Soixante
Aujourd'hui c'est jeudi. Et le jeudi c'était le jour des frites. L'envie de s'engouffer dans la prousterie de la madeleine est grande. Pas besoin de se creuser les méninges, juste quelques mots. Genre : “une odeur de friterie, on est jeudi. Le jeudi c'était le jour des frites”. Et le tour est joué. Applaudissements. Rideau. C'est un triomphe!
Oh! Mais ce n'était pas grand chose ! Pensez ! Que l'odeur de friterie vous ramenât à celle des madeleines de mamy Simone et c'était la communion avec le Maître. La communion? Que dis-je! La fusion! Imaginez la phrase qu'il eût fallu dérouler sans que ne s'asphyxiât le lecteur.
Jeudi. 18h00 GMT. Il n'y a que vous. Tout le reste est flou, cotonneux.
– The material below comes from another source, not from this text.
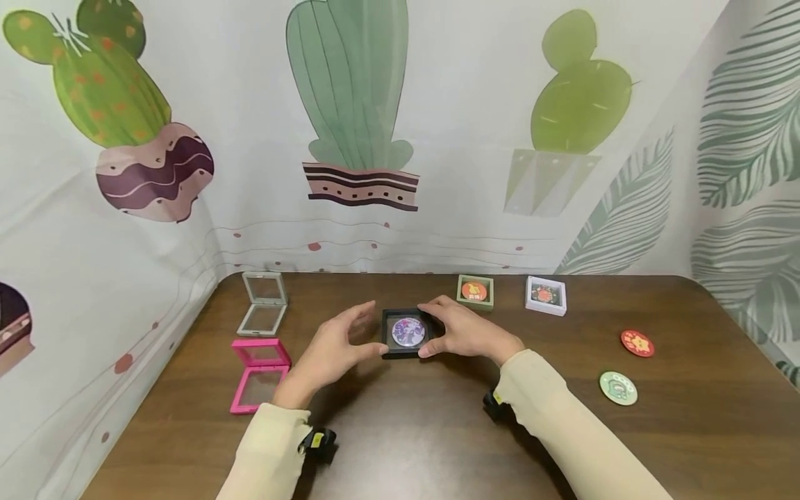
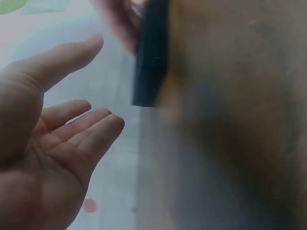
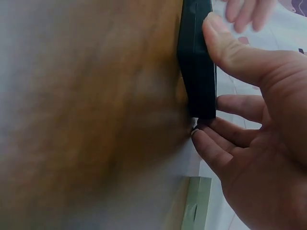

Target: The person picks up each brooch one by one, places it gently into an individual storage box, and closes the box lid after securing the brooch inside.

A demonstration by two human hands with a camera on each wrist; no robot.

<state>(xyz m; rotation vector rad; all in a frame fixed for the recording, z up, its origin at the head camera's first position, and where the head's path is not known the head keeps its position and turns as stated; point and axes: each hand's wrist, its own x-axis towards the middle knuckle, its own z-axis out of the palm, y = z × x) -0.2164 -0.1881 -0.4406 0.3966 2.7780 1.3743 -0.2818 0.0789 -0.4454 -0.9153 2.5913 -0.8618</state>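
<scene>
A square black display frame point(image 1: 389, 351) lies in the middle of the table, with a round purple badge point(image 1: 408, 332) behind its clear window. My right hand point(image 1: 465, 332) holds the frame by its right side, thumb at the near edge and fingers at the far edge. In the right wrist view, the thumb point(image 3: 225, 40) rests along the rim of the black frame point(image 3: 196, 72). My left hand point(image 1: 334, 348) is spread at the frame's left side, thumb tip close to the near corner. The left wrist view shows a gap between the left hand point(image 2: 62, 129) and the black frame point(image 2: 152, 62).
Left on the table stand an open grey frame point(image 1: 271, 301) and an open pink frame point(image 1: 234, 396). Behind my right hand are a green frame point(image 1: 489, 301) and a white frame point(image 1: 545, 309), both with badges. Red point(image 1: 637, 343) and pale green point(image 1: 618, 388) badges lie at right.
</scene>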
Les feuilles qui tombent, le feu qui crépite, la tasse de chocolat qui vous réchauffe les mains. Et pouf vous voilà dans une cuisine odorante au milieu de laquelle s'agite une petite vieille ridée comme un pruneau, à la peau rêche mais dont vous cherchez le contact. Vous ici et là-bas. Comment il s'appelait déjà le chat de Schrödinger ?
Vous êtes à table. L'ambiance est joyeuse, bruyante. Ce chahut c'est la mélodie du dimanche. C'est l'enfance. Devant vos yeux émerveillés et vos babines bavantes s'étalent tout ce que vous aimez: brocolis, choux de Bruxelles et foie de veau. Vient alors cette voix rocailleuse qui vous invite à remplir votre assiette.
Vous mangez à pleine bouche à présent. Vous ne mangez pas, vous enfournez. Littéralement. Jusqu'à risquer l'étouffement. C'est trop bon et il y en a trop peu. La peur de ne pas avoir assez provoque l'urgence. Vous vous faites reprendre. On ne prend pas de grosses bouchées.
On ne prend pas de grosses bouchées, on ne parle pas la bouche pleine, on se tient droit sur sa chaise. On ferme la bouche quand on mange.
Je vais compter jusqu'à trois et vous réveillerez et pouf 'On' aura disparu et 'Je' sera de retour. Ca fera soixante euros et on se revoit la semaine prochaine.